The Economic Impact of the Israel-Gaza Crisis

October 16 to 20, 2023


The Economic Impact of the Israel-Gaza Crisis

October 16 to 20, 2023


Market Recap

  • Equity markets were mixed this week as Treasury yields took a break from their relentless push higher.
  • The S&P 500 gained 0.4% on the back of utilities and energy, while consumer discretionary lagged.
  • The TSX added 1.1%, with a 5% jump in energy leading the advance.


Obviously, the biggest news story of the past week has been the conflict in Israel and Gaza. It’s still early days, but the tragic consequences of the crisis in terms of loss of life and people displaced are already apparent. From a markets perspective, we were surprised that the reaction wasn’t more negative in the first few days after the initial attack. This wasn’t a sign of callousness, but rather the result of the impact the conflict could have on the U.S. Federal Reserve’s (Fed) mentality; instability in the Middle East may well change the Fed’s timing on a rate-hiking pause and, ultimately, rate cuts. Like the Russia-Ukraine war, we expect this crisis to have some economic spillover. In that case, markets’ immediate negative reaction fizzled relatively quickly, but more than a year and a half later, the conflict still hasn’t been resolved. Likewise, this conflict is unlikely to resolve quickly, and while it may not significantly affect the world economy, it could have a major impact on Energy and oil prices. As a result, we believe that oil has some upside that is not yet reflected in its current price.

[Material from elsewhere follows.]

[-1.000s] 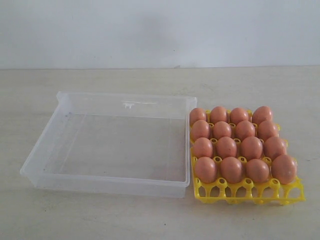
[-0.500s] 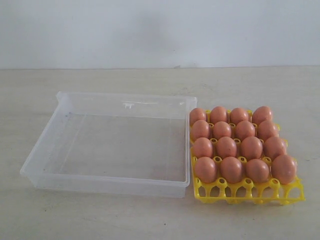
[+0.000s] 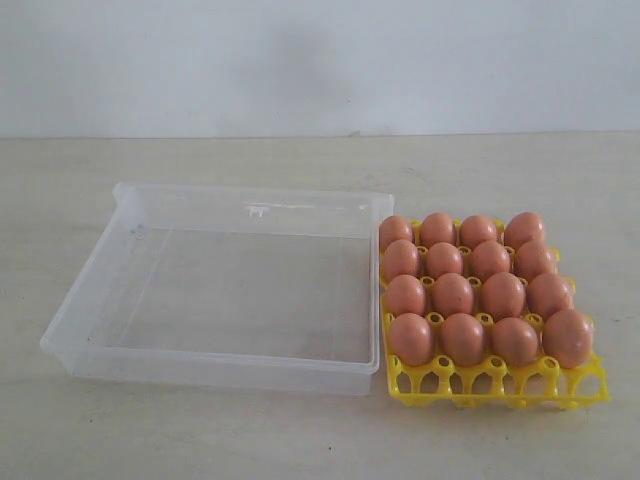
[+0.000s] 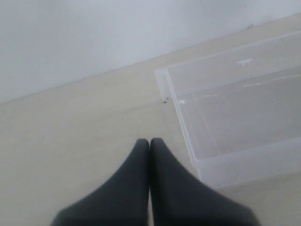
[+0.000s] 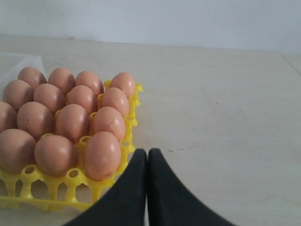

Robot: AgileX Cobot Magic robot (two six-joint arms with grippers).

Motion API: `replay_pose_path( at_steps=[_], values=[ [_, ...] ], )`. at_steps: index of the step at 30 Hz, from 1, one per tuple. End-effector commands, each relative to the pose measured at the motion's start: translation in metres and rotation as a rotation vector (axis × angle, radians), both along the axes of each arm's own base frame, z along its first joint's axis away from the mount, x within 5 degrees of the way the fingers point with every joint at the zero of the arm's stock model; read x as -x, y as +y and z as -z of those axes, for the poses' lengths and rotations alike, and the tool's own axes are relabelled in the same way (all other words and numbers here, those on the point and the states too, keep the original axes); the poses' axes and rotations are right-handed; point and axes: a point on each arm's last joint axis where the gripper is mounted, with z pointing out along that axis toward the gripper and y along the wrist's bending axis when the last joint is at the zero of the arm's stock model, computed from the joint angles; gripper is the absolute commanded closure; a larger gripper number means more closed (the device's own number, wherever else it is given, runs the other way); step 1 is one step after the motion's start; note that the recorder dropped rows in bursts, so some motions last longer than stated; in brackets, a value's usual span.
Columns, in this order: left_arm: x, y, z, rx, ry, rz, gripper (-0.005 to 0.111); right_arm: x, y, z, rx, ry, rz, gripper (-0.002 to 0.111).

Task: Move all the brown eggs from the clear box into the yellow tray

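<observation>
I see the brown eggs all seated in the yellow tray beside the clear box, my right gripper clenched on nothing near the tray, my left gripper likewise near the box.

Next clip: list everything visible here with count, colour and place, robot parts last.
Orange-brown oval eggs: sixteen, filling the tray in four rows of four.
Bright yellow plastic lattice tray: one, on the table, close beside the box's right wall.
Clear shallow plastic box: one, transparent, left of the tray, no eggs inside.
Pale beige table: one, under everything.
White wall: one, behind the table.
Left gripper: one, black fingers shut, near a corner of the box.
Right gripper: one, black fingers shut, beside the tray.
</observation>
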Motion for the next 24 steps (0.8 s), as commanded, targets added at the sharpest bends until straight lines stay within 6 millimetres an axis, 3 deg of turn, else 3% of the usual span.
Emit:
replay_pose_path(
  at_steps=[1, 24],
  values=[
    [0.0, -0.0002, -0.0011, 0.008, -0.01, 0.0, 0.111, 0.0004, -0.0001, 0.0, 0.011, -0.002, -0.003, 0.109],
    [0.0, -0.0002, -0.001, 0.008, -0.009, 0.0, 0.111, 0.0001, 0.0001, -0.0011, -0.006, -0.013, 0.0, 0.109]
  ],
)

Bottom Line: This tragic situation is unlikely to be resolved any time soon, and as with previous crises in the Middle East, it could have significant ramifications for Energy and oil.


Is recent market turbulence the result of seasonality, or is there something else lurking under the surface? It’s hard to say for sure, but our suspicion is that this isn’t merely seasonal effects, but rather the result of uncertainty regarding central banks’ likely direction. The consumer continues to be doing fairly well, and while there are cracks in the job market, they seem to close up whenever we expect them to widen. The most recent meeting of the Fed was widely interpreted to be hawkish, but when the minutes from the meeting were released, they looked somewhat less so. These contradictions leave investors wondering which direction the economy and markets will go. There are other sources of uncertainty as well, including the Israel-Gaza conflict, the Energy picture, and ongoing labour actions in the U.S. It’s unlikely that the story is going to change until third-quarter earnings are released beginning in October and those results begin to drive markets. That’s when we’ll find out company-specific issues as well as any emerging consumer spending patterns that may differ from expectations. If the news is not overwhelmingly negative, that could push the recession risk out even further. We’ll also be watching for spending during the holiday season. If we see a meaningful drop in expenditure year-over-year, that would be a sign that consumers are tightening their belts because prices have moved up and inflation is taking its toll.

Bottom Line: Recent market volatility is likely the result of the mixed signals that investors are receiving, and it could persist until we see concrete earnings numbers.


Fixed income markets continue to be something of a roller coaster. After a historic surge, yields have come down quite a bit in last week; in fact, right now, bond market volatility is even higher than equity market volatility. It’s a ‘bad news is good news’ type of story, as declines in bond yields tell us that investors are feeling somewhat more optimistic about the interest rate outlook. In our view, 4.75% is around where investors would be wise to start considering bonds again, while 4.25% is where you’d likely want to loosen up your bond holdings—that’s the range we’re looking at in this scenario. Given how rapidly yields have moved, there’s still a great deal of uncertainty about which direction fixed income markets will go, as well as questions about when and at what level interest rate hikes will stop. Inflation numbers are not yet at the level where there is unanimous consensus that a pause is imminent, and that’s likely to cause volatility to persist for the time being.

Bottom Line: In this economic environment, bond market volatility is to be expected, though recent declines in yields signal a more optimistic interest rate outlook.


Positioning-wise, we continue to prefer Quality companies. Importantly, this does not exclude Technology—it simply means that we prefer Tech companies that have a wide economic moat, the financial strength to withstand potential hardships, and a broad enough consumer base that feel their products are more necessities than a discretionary spend. Speaking of the consumer, we continue to tilt more broadly toward Staples versus Discretionary, as we expect the consumer to tweak their spending as the economy weakens. We also like Health Care—we think it’s undervalued, and that it’s too early to worry about potential political ramifications of the 2024 U.S. Presidential election. Finally, we believe that Communication Services has gone too far too fast, so we’re happy to take some profits from that area.